Суда-разведчики пересекают морской простор по заранее намеченным линиям — «разрезам». Сама разведка кильки производится с помощью лова ее конусными сетями и контролируется эхолотом — прибором, основанным на законах отражения звуковой волны от тела, погруженного в воду. Эхолот как бы прослушивает и засекает место нахождения густых скоплений рыбы.
Каждую неделю бюро научно-промысловой разведки рассылает рыбакам информационные письма с прогнозом наибольших концентраций кильки. Но это, так сказать, генеральная разведка в масштабах всего моря. В экспедиции ею не ограничиваются и производят свои дополнительные поиски, особенно необходимые в осеннее и зимнее штормовое время, когда промысловая обстановка на море резко меняется.
Обычно капитаны сейнеров, получая по радио рекомендацию идти на лов в тот или иной район, сами в свою очередь после лова передают по радио или посылают на базу бланки инженерных донесений о концентрации кильки. Экспедиция ведет активный «наступательный» лов. И вся атмосфера рыбопромысловой разведки чем-то напоминает разведку фронтовую, с той разницей, что «противник» здесь — скопление странствующей по морю кильки.
Хотя погода понемногу улучшалась, но волнение продержало флот еще целые сутки в бухте. В полдень, после ночной разведки, вернулся усталый, но довольный Гнеушев. Он перескочил с палубы «Академика Берга» на базу, высокая его фигура мелькнула на капитанском мостике и скрылась в штурманской рубке.
Через час на самом видном месте нижней палубы уже висела новая подробная карта большого района Каспия: заштрихованные кварталы указывали места наивысших уловов — более 50—80 кг за один подъем конусной сети.

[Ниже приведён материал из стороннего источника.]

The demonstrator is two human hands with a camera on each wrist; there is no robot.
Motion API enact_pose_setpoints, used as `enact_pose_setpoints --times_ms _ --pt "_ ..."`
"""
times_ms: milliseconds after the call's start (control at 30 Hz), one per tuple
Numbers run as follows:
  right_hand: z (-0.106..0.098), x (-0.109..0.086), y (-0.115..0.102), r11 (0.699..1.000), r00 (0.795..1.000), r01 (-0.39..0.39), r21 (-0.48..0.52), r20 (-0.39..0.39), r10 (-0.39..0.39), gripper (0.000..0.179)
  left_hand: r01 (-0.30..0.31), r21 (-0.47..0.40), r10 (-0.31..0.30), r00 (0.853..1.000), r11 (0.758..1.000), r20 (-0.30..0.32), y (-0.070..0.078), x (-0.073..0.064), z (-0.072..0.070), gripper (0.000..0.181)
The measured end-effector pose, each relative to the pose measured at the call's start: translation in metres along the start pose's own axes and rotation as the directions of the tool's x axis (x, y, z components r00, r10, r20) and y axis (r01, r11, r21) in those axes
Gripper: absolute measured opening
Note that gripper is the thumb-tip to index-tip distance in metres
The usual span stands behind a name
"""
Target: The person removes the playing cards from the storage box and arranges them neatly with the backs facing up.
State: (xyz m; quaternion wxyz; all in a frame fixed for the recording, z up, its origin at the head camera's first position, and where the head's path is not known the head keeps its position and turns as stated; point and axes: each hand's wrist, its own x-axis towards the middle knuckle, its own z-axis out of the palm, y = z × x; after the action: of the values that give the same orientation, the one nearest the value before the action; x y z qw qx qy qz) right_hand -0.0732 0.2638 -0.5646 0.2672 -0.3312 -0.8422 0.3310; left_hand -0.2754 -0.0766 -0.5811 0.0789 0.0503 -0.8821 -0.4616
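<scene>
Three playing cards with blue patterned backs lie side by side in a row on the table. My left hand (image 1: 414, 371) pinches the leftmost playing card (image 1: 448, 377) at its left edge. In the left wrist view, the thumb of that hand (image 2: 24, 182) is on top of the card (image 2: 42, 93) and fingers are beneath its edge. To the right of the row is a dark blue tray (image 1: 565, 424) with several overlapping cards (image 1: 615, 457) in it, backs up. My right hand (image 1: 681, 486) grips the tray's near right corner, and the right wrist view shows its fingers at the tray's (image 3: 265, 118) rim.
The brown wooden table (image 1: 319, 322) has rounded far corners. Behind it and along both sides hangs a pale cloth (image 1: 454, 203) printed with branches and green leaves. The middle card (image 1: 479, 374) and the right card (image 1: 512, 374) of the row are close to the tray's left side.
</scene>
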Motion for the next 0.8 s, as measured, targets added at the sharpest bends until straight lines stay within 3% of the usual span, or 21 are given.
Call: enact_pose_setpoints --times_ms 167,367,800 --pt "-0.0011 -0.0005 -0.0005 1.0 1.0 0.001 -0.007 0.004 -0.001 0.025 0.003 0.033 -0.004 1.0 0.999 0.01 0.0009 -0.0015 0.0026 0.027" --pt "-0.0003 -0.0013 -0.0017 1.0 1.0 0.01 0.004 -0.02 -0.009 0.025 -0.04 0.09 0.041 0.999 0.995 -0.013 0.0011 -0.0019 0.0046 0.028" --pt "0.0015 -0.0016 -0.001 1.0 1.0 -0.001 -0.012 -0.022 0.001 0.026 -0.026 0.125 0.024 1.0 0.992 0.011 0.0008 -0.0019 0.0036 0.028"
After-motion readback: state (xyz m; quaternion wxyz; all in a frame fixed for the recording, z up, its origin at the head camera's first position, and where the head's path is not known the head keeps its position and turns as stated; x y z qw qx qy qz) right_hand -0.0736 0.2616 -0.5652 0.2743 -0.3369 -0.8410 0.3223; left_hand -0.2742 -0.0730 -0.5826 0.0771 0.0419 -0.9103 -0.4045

Полоса такого заманчивого скопления кильки тянулась на десятки миль вдоль берегов полуострова Мангышлак.
Надпись на карте гласила: «Наибольшие уловы ожидают рыбаков в районе мыса Урдюк. Поэтому промысловая разведка рекомендует ходить на лов по истинным курсам, веером 220—180 градусов от мыса Урдюк на расстояние 15—25 миль».
Разведкарту видели и изучали команды всех сейнеров, подходивших к базе. Близился вечер. Флот, полностью подготовленный к лову, начал постепенно покидать воды бухты. Застрекотав моторами, с густым выхлопом, первыми снялись легкие колхозные сейнера. Их было так много, что воздух в заливе заволокло сизым дымком: подобно опустившейся на море туче, эта дымовая завеса тянулась за кораблями.
Еще легкие сейнеры маячили на горизонте, когда двинулись средние суда, и через полчаса мачты их растаяли в голубой дали. Самые крупные суда, надеясь на свой ход, еще оставались в заливе. Но вот и у них загремели электрические лебедки, поднимая якоря. В последний раз всколыхнул воздух густой протяжный гудок флагмана: «Ухожу. Следуйте все за мной!» Добывающий флот экспедиции, развернувшись широким фронтом и охватывая собой почти всю бухту, выходил на просторы открытого моря.
Уже за огромным черным поплавком буя теплоход начал мерно взбираться на покатые спины валов. Море встречало плотным, холодным ветром, соленой капелью брызг. Начальник экспедиции Вишневецкий стоял рядом с капитаном на мостике теплохода и в бинокль смотрел то на сейнеры у горизонта, то на залив, где, в ожидании улова, качались на якорях двести рыботранспортных кораблей и барж.
...В одном из отделов краеведческого музея в Астрахани я увидел старые фотографии: убогие селения, грязные склады с дырявыми навесами, прогнившие причалы, крохотные рыбоприемные заводики... Это — дореволюционные промыслы Каспия.
Тяжелым и безрадостным был здесь труд рыбака. С фотографий смотрели сумрачные люди, одетые в какие-то отрепья, с руками, разъеденными солью и покрытыми гнойниковыми язвами. Вручную тащили они на берег тяжелые сети. Тут же, на берегу, лежали их лодки: маленькие остроносые «бударки», парусные суденышки, чуть побольше «реюшки», на которых, часто рискуя жизнью, шел в море каспийский рыбак.